Em valores, as vendas passaram de US$ 750,9 mil para US$ 453,9 mil no período, uma redução de aproximadamente US$ 297 mil. O recuo ocorre após a adoção de novas tarifas pelos Estados Unidos sobre produtos brasileiros, anunciadas ao longo de 2025 e ampliadas neste ano.
O mercado norte-americano é considerado estratégico para as vinícolas nacionais. Além de ser o maior importador de vinhos do mundo, o país reúne consumidores de maior valor agregado e é visto pelo setor como uma vitrine para a consolidação do vinho brasileiro no exterior.

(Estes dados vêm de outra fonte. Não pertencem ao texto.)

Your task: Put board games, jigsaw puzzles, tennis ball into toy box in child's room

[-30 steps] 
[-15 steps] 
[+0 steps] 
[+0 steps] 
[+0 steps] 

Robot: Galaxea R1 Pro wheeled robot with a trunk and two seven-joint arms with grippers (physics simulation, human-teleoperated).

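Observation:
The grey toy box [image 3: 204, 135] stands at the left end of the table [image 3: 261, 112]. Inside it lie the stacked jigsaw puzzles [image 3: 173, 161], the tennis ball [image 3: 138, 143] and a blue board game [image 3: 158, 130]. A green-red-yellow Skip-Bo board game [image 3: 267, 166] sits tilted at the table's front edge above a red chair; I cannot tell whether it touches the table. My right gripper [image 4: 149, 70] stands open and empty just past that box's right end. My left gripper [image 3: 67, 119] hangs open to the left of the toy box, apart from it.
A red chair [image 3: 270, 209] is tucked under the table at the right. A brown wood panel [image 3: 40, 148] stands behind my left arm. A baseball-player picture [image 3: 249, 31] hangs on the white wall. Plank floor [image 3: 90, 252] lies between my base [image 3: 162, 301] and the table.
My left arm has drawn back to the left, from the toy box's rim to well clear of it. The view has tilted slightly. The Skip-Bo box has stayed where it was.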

Ao mesmo tempo, especialistas e produtores reconhecem que se trata de um dos mercados mais competitivos, marcado por regras estaduais próprias de comercialização e por uma desaceleração no consumo da bebida.
A Salton afirma que também sentiu os efeitos do novo cenário tarifário. Segundo a empresa, os Estados Unidos já figuraram entre seus principais mercados internacionais e seguem sendo um destino relevante, com presença em grandes redes varejistas, como Total Wine, ABC Liquors e Fogo de Chão.
Diante das restrições comerciais, a vinícola afirma ter acelerado a estratégia de diversificação internacional.